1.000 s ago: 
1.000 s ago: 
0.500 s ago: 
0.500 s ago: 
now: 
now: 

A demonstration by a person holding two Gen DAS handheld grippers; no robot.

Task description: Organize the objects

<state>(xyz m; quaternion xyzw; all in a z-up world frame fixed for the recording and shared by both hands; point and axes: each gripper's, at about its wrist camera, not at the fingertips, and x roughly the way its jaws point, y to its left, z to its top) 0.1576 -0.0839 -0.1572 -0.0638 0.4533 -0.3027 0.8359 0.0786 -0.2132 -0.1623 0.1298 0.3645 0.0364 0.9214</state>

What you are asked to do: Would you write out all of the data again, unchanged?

Result for this task:
1.000 s ago: 
1.000 s ago: 
0.500 s ago: 
0.500 s ago: 
now: 
now: 

A demonstration by a person holding two Gen DAS handheld grippers; no robot.

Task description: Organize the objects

<state>(xyz m; quaternion xyzw; all in a z-up world frame fixed for the recording and shared by both hands; point and axes: each gripper's, at about its wrist camera, not at the fingertips, and x roughly the way its jaws point, y to its left, z to its top) 0.1576 -0.0839 -0.1572 -0.0638 0.4533 -0.3027 0.8359 0.0786 -0.2132 -0.1623 0.1298 0.3645 0.0364 0.9214</state>

There is nothing else to the answer.